La tensión subió un peldaño este domingo en el campamento de Idomeni, en la frontera greco-macedonia, donde unos 260 migrantes resultaron heridos cuando la policía usó gases lacrimógenos para disolver una manifestación en la que se exigía la "apertura de las fronteras".

Los incidentes comenzaron por la mañana, cuando algunos de los 500 migrantes apiñados junto a la barrera fronteriza para reclamar su apertura intentaron forzar la alambrada, y lanzaron piedras contra los agentes macedonios. Estos a su vez respondieron con gases lacrimógenos y granadas aturdidoras.

Decenas de migrantes se desmayaron. Fueron auxiliados por unidades médicas de las ONG presentes.

"Unas 200 personas fueron socorridas por nuestra unidad médica por problemas respiratorios, 30 por heridas causadas por balas de plástico y 30 por otras lesiones", dijo a la AFP Achilleas Tzemos, responsable de Médicos Sin Fronteras (MSF) en el campamento de Idomeni.

La policía macedonia negó sin embargo haber utilizado balas de plástico. "Empleamos productos químicos autorizados y ningún tipo de bala", declaró a la AFP Liza Bendvska, portavoz de la policía macedonia.

No obstante, el portavoz del servicio griego de coordinación de la crisis migratoria, Giorgos Kyritsis, denunció el uso "peligroso y condenable" de "balas de plástico, gases lacrimógenos y granadas aturdidoras"·

Este es el tercer incidente de envergadura en Idomeni desde el cierre total de la frontera. A finales de febrero, la policía había lanzado gases lacrimógenos tras un primer intento de paso forzado.

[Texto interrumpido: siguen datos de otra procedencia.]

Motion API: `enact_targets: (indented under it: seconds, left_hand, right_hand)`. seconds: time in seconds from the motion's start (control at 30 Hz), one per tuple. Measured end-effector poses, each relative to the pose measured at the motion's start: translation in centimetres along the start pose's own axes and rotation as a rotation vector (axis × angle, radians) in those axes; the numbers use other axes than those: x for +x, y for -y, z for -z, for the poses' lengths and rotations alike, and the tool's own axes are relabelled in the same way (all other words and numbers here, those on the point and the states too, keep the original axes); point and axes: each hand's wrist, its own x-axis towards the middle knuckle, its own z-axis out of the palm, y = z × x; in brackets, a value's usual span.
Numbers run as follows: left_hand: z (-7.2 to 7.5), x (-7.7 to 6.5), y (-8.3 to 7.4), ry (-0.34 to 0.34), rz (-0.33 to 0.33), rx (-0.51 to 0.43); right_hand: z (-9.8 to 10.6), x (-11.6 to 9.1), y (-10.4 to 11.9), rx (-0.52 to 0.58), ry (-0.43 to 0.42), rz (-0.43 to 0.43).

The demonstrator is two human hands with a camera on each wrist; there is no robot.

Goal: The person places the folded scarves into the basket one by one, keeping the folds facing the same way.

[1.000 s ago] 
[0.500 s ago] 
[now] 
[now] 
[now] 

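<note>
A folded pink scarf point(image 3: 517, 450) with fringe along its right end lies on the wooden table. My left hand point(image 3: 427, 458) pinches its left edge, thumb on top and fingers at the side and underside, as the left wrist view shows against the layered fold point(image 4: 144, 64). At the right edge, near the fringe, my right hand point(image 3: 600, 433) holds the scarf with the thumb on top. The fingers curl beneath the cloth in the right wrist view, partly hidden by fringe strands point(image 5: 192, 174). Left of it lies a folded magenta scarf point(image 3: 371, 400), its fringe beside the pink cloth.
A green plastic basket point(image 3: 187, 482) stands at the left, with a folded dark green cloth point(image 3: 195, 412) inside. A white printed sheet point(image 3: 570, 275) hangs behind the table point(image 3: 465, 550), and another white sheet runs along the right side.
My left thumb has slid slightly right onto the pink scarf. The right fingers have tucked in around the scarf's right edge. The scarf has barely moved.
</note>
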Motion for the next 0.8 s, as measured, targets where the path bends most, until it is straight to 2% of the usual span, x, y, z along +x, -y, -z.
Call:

El 15 de marzo cientos de migrantes lograron entrar a Macedonia, pasando por un río, pero la policía macedonia los envió de vuelta a Idomeni.

- Manifestaciones en el Pireo -

Tras los choques del domingo, Kyritsis pidió a "los migrantes no escuchar los rumores" y "cooperar con las autoridades griegas para ser transferidos a centros de acogida".

Los migrantes se manifestaron tras circular rumores en los últimos días de que Macedonia iba a abrir la frontera.

Desde hace un mes y medio, más de 11.000 refugiados acampan en condiciones miserables en la frontera pidiendo su apertura.

Ésta sigue cerrada desde comienzos de marzo, cuando los países de la llamada ruta de los Balcanes, por los que pasaban los migrantes camino de Alemania o el norte de Europa, decidieron cerrar sus puertas.

El gobierno griego ha tratado de convencer a los migrantes de Idomeni de que se marchen a los centros de acogida de la zona, pero sin obtener el resultado esperado. Muchos han preferido quedarse en Idomeni, a la espera de que Macedonia abra un día su frontera.

En el puerto del Pireo, el segundo de Grecia después de Atenas, en donde 4.500 migrantes acampan desde hace un mes, varios cientos de migrantes y simpatizantes protestaron en calma contra los intentos del gobierno griego de transferir a los migrantes a centros de acogida.

"Libertad", "No queremos campos-prisión", rezaban los eslóganes, en inglés y árabe, en las pancartas que encabezaban la marcha.

Los migrantes del Pireo e Idomeni hacen parte de un grupo de unas 46.000 personas que llegaron a Grecia tras pasar por Turquía, antes del acuerdo UE-Turquía que entró en vigor el 20 de marzo, y que están ahora atrapados en Grecia continental, la mayoría en campos de acogida organizados.